Exivious est né en 2007, a sorti un album éponyme en 2009, et a disparu en 2010. Une carrière très éphémère, un album très surprenant : déclaré comme groupe de metal/jazz, mais empruntant principalement aux débuts du progressif, l'album "Exivious" parvient à faire du simple tripatouillage technique que l'on pourrait légitimement craindre une oeuvre ensorcelante, toute en douceur malgré sa complexité apparente, n'empruntant au metal que certaines de ses constructions, mais chassant naturellement ses gimmicks pour nous ramener sur les terres consolantes du psychédélisme primal.
"Time and its Changes", sur laquelle on sent bien la touche de Cynic, autant que celle de Textures, le tout avec un esprit free-rock bien jazzy très seventies...
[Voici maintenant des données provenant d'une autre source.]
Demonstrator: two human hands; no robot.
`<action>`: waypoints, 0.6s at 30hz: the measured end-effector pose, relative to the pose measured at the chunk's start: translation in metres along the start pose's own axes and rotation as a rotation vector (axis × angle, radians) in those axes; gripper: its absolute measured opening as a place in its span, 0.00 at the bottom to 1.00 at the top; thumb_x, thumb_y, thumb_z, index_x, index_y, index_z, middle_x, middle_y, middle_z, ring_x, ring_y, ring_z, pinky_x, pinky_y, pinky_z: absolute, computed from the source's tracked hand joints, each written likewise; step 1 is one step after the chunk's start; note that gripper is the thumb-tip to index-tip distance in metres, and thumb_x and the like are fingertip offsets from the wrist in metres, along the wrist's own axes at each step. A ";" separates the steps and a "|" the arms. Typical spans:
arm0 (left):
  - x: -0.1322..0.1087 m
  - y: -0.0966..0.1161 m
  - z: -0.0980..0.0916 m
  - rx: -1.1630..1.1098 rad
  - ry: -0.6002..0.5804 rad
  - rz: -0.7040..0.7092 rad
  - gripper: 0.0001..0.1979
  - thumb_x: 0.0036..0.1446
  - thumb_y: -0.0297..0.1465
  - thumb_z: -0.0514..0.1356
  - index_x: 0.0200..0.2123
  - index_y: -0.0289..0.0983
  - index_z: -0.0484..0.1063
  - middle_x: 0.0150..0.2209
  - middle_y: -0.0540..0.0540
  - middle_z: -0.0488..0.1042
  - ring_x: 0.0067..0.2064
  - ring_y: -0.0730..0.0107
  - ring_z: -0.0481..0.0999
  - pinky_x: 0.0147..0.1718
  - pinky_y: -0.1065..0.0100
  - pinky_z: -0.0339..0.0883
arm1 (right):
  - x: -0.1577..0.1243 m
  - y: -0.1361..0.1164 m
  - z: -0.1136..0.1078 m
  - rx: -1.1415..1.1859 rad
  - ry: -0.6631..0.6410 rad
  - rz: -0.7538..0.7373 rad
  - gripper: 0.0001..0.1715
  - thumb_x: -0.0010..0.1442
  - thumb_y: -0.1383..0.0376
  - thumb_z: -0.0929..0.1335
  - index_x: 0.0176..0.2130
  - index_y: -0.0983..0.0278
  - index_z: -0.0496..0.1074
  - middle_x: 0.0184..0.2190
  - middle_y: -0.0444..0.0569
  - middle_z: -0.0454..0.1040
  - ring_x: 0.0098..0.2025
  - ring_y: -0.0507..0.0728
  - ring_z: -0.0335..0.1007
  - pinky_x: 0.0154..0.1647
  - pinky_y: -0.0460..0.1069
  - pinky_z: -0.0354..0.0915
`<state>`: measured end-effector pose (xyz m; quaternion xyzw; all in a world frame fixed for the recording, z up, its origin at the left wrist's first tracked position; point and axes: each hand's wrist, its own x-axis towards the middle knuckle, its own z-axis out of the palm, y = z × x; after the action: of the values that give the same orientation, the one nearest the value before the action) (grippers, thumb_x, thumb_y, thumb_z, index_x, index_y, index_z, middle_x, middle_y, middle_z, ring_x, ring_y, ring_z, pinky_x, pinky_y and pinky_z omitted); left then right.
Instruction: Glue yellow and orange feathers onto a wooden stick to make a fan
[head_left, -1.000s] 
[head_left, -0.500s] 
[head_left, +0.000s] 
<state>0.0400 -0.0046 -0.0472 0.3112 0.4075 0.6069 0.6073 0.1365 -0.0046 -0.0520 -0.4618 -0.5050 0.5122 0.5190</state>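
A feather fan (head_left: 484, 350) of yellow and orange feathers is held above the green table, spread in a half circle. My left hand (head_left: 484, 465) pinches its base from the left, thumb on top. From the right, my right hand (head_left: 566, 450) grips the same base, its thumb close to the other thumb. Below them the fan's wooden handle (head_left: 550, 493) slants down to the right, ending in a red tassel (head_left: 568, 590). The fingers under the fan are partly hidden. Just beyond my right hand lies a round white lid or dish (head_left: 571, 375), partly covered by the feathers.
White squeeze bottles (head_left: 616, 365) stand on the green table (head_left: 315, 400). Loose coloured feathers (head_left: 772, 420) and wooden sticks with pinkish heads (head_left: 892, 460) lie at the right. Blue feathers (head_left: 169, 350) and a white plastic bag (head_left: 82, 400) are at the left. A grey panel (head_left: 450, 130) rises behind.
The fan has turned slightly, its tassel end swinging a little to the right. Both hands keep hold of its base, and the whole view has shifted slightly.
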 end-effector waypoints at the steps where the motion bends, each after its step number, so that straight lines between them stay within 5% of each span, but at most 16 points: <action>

Attention, je ne parle pas de psychédélisme comme d'une expérience au goût d'interdit consistant à observer la dégradation conjointe de la pensée critique, de l'interprétation des signaux visuels et auditifs, et du négativisme sociétal, sous l'influence d'une quantité déraisonnable de LSD. J'utilise ici ce terme au sens étymologique : "révélateur de l'âme" ; et, sous cette acception non conventionnelle du mot, j'affirme que, par exemple, le postcore d'Ira ou de Neurosis, au même titre que l'électro de Venetian Snares ou le metal musclé de Gojira, sont des musiques psychédéliques (voire même des psychotropes puissants, mais c'est un autre débat). Cette petite mise au point sémantique effectuée, on rangera naturellement Exivious, à son tour, dans la grande famille des "nouvelles musiques psychédéliques" ; mais là où d'autres ont naturellement dévié dans d'autres styles, d'autres nuances, d'autres expressions sonores, la volonté d'Exivious de se laisser entraîner par une inspiration metal-fusion les a ramené inexorablement sur les terres du rock progressif, où ils ont réussi le tour de force d'apporter des couleurs encore nouvelles sur un terrain qu'on croyait en friche, labouré en tous sens et vidé de sa puissance émotionnelle.